WHAT YOU WILL DO:
In the listing below, the lines from the first through the one with "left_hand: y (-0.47" are to be copied word for word.

EXERCISE DATA:
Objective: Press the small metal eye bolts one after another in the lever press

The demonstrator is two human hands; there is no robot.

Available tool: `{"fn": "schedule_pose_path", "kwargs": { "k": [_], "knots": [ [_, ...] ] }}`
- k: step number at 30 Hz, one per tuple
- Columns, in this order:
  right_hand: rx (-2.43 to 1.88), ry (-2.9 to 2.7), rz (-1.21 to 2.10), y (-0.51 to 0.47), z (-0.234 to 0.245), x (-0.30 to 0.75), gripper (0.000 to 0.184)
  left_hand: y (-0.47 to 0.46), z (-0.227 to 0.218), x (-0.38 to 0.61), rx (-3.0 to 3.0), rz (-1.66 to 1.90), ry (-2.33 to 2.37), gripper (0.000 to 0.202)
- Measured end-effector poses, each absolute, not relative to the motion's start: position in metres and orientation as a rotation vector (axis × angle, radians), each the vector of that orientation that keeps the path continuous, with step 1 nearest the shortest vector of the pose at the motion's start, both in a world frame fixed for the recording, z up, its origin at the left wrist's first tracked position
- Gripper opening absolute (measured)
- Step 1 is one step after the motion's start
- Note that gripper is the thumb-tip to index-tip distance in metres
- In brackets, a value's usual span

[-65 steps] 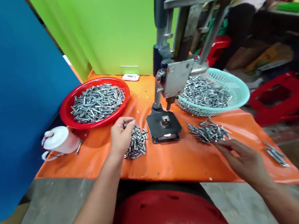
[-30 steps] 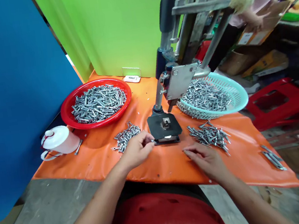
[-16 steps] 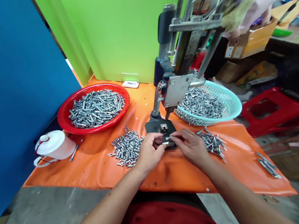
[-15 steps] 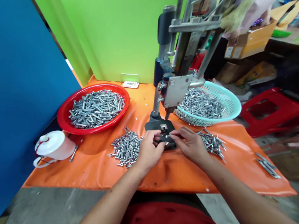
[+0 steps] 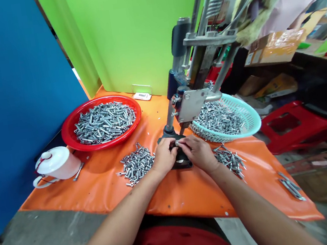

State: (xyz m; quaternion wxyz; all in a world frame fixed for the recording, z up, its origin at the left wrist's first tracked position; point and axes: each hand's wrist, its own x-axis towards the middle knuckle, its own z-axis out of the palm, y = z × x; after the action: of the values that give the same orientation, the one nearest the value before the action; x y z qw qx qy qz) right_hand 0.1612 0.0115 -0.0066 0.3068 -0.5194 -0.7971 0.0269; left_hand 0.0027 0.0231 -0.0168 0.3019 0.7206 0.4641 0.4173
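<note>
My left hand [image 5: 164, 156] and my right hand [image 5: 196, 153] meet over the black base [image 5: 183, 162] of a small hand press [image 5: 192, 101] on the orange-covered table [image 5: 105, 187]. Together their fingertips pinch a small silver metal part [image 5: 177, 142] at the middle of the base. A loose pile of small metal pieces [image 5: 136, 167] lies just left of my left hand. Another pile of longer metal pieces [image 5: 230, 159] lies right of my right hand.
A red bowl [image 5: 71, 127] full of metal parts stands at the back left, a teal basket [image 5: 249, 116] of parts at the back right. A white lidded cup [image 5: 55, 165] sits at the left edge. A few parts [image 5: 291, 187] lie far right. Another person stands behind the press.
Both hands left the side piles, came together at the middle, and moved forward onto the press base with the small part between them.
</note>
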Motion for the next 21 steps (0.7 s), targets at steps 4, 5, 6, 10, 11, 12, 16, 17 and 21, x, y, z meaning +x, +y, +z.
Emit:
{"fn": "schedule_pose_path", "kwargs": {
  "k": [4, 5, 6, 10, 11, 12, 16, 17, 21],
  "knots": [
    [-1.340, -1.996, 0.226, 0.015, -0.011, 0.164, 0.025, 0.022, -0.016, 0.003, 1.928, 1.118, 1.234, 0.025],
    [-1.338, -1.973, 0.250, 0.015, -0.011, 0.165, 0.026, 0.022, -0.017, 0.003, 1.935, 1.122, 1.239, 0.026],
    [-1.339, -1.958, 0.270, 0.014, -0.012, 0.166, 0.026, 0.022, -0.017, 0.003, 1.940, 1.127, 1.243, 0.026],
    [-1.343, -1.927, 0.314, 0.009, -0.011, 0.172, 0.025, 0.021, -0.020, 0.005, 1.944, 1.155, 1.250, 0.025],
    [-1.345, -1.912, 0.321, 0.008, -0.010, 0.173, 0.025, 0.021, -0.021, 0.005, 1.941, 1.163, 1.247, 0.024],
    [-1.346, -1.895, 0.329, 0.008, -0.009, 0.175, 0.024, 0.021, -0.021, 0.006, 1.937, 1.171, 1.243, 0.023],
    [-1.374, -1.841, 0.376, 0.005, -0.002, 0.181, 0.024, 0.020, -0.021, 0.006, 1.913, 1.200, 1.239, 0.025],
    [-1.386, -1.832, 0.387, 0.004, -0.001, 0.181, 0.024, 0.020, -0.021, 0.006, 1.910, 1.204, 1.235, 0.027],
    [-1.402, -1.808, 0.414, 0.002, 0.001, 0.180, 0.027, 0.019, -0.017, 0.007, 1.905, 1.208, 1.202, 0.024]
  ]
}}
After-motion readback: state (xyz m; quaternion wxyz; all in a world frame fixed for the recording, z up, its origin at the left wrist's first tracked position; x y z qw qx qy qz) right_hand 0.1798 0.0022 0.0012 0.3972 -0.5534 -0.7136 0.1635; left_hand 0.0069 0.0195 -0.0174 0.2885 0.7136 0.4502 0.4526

WRITTEN SOLUTION:
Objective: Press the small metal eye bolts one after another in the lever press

The demonstrator is two human hands; there is no robot.

Available tool: `{"fn": "schedule_pose_path", "kwargs": { "k": [_], "knots": [ [_, ...] ] }}`
- k: step number at 30 Hz, one per tuple
- Columns, in this order:
  right_hand: rx (-2.43 to 1.88), ry (-2.9 to 2.7), rz (-1.21 to 2.10), y (-0.51 to 0.47), z (-0.234 to 0.245), x (-0.30 to 0.75), gripper (0.000 to 0.184)
  left_hand: y (-0.47 to 0.46), z (-0.227 to 0.218), x (-0.38 to 0.61), rx (-3.0 to 3.0), rz (-1.66 to 1.90), ry (-2.33 to 2.37), gripper (0.000 to 0.202)

The response to this exercise is complete.